Your objective ::
The result should be an exact copy of the data, free of pictures.

Collected data ::
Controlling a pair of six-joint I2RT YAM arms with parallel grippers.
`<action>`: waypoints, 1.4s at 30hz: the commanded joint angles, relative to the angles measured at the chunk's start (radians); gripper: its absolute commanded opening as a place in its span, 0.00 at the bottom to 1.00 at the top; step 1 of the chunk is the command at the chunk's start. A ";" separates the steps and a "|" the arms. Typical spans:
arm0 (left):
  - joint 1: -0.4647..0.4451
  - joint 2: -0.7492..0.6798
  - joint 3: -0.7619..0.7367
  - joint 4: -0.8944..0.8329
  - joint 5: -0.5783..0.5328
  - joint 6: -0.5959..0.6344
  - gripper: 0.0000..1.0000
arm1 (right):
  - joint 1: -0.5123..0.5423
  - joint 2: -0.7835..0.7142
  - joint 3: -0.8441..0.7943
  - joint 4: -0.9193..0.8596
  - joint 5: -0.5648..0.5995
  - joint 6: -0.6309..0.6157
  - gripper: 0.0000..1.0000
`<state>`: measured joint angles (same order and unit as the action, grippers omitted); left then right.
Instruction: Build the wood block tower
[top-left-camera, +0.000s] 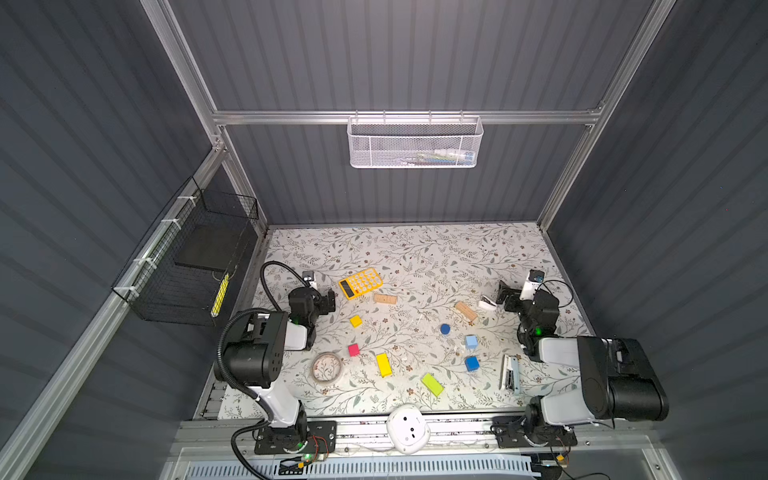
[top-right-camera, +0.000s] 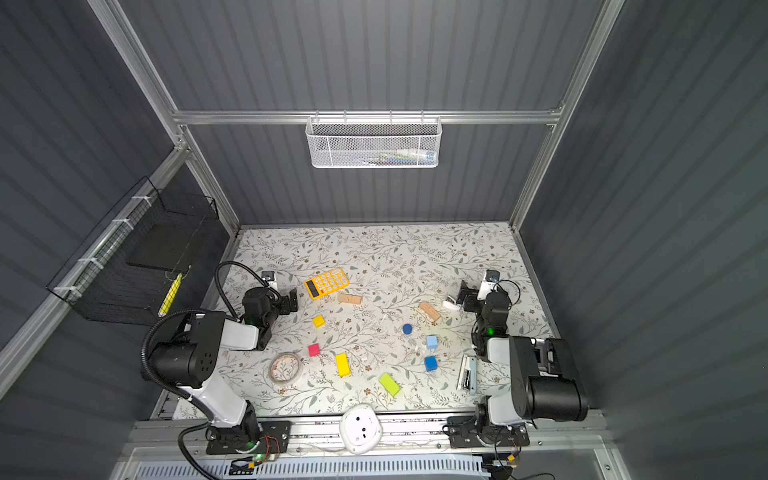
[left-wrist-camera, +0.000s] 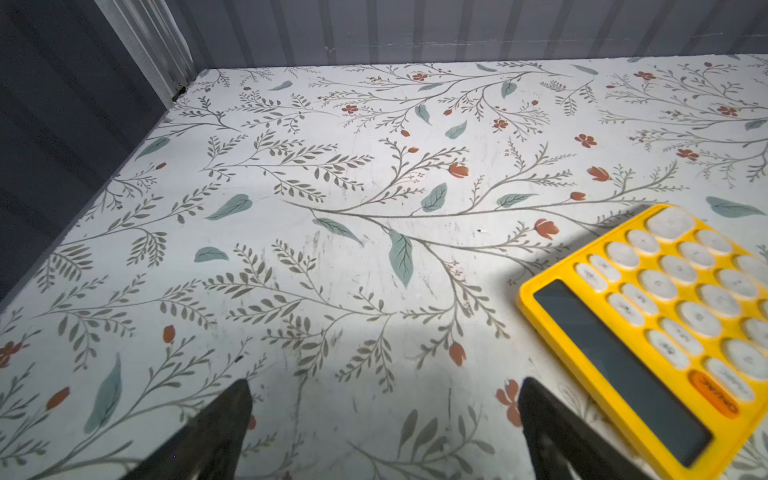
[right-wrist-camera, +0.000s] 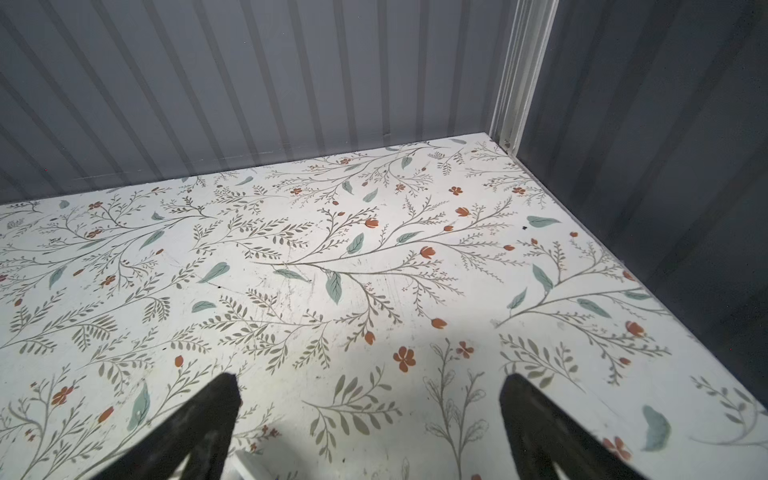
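Judging the left tan bar (top-left-camera: 385, 298) light, stiff, smooth: best pinched across its narrow flat sides. My left gripper (left-wrist-camera: 384, 388) and right gripper (right-wrist-camera: 370, 380) both gape apart, empty.

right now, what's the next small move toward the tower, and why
Probably swing the right hand over to the tan bar lying close beside it and grasp it as a base. That hand and the left hand are both open and empty, and nothing is stacked yet on the table.
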<state>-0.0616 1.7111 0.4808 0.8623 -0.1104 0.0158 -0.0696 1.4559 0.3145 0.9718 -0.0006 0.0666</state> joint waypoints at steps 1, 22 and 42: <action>0.007 0.005 -0.001 0.030 0.008 0.015 1.00 | -0.002 0.000 0.008 0.008 0.005 0.001 0.99; 0.008 0.005 -0.001 0.032 0.007 0.015 1.00 | -0.002 0.004 0.009 0.006 0.004 0.001 0.99; 0.006 -0.109 0.066 -0.197 -0.048 -0.006 0.92 | -0.002 -0.070 0.033 -0.099 0.019 0.007 0.99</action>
<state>-0.0616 1.6661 0.4953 0.7753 -0.1310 0.0147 -0.0696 1.4345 0.3153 0.9394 0.0032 0.0677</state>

Result for this exercise ::
Controlling a pair of six-joint I2RT YAM arms with parallel grippers.
`<action>`: waypoints, 1.4s at 30hz: the commanded joint angles, relative to the angles measured at the chunk's start (radians); gripper: its absolute commanded opening as a place in its span, 0.00 at the bottom to 1.00 at the top; step 1 of the chunk is the command at the chunk's start. A ";" separates the steps and a "|" the arms. Typical spans:
arm0 (left):
  - joint 1: -0.4647..0.4451
  - joint 2: -0.7492..0.6798
  - joint 3: -0.7619..0.7367
  - joint 4: -0.8944..0.8329
  - joint 5: -0.5783..0.5328
  - joint 6: -0.5959..0.6344
  - gripper: 0.0000..1.0000
arm1 (right):
  - joint 1: -0.5123..0.5423
  - joint 2: -0.7835..0.7142
  - joint 3: -0.8441..0.7943
  - joint 4: -0.9193..0.8596
  - joint 5: -0.5648..0.5995
  - joint 6: -0.6309..0.6157
  - gripper: 0.0000..1.0000
`<state>`: measured joint angles (same order and unit as the action, grippers omitted); left then right.
Instruction: Build the wood block tower
[top-left-camera, +0.000s] 
[top-right-camera, +0.000s] 
[left-wrist-camera, +0.000s] 
[right-wrist-camera, +0.000s] 
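Judging the left tan bar (top-left-camera: 385, 298) light, stiff, smooth: best pinched across its narrow flat sides. My left gripper (left-wrist-camera: 384, 388) and right gripper (right-wrist-camera: 370, 380) both gape apart, empty.

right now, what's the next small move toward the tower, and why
Probably swing the right hand over to the tan bar lying close beside it and grasp it as a base. That hand and the left hand are both open and empty, and nothing is stacked yet on the table.
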<state>-0.0616 1.7111 0.4808 0.8623 -0.1104 0.0158 -0.0696 1.4559 0.3145 0.9718 -0.0006 0.0666</state> joint waypoints at steps 1, 22 and 42: <action>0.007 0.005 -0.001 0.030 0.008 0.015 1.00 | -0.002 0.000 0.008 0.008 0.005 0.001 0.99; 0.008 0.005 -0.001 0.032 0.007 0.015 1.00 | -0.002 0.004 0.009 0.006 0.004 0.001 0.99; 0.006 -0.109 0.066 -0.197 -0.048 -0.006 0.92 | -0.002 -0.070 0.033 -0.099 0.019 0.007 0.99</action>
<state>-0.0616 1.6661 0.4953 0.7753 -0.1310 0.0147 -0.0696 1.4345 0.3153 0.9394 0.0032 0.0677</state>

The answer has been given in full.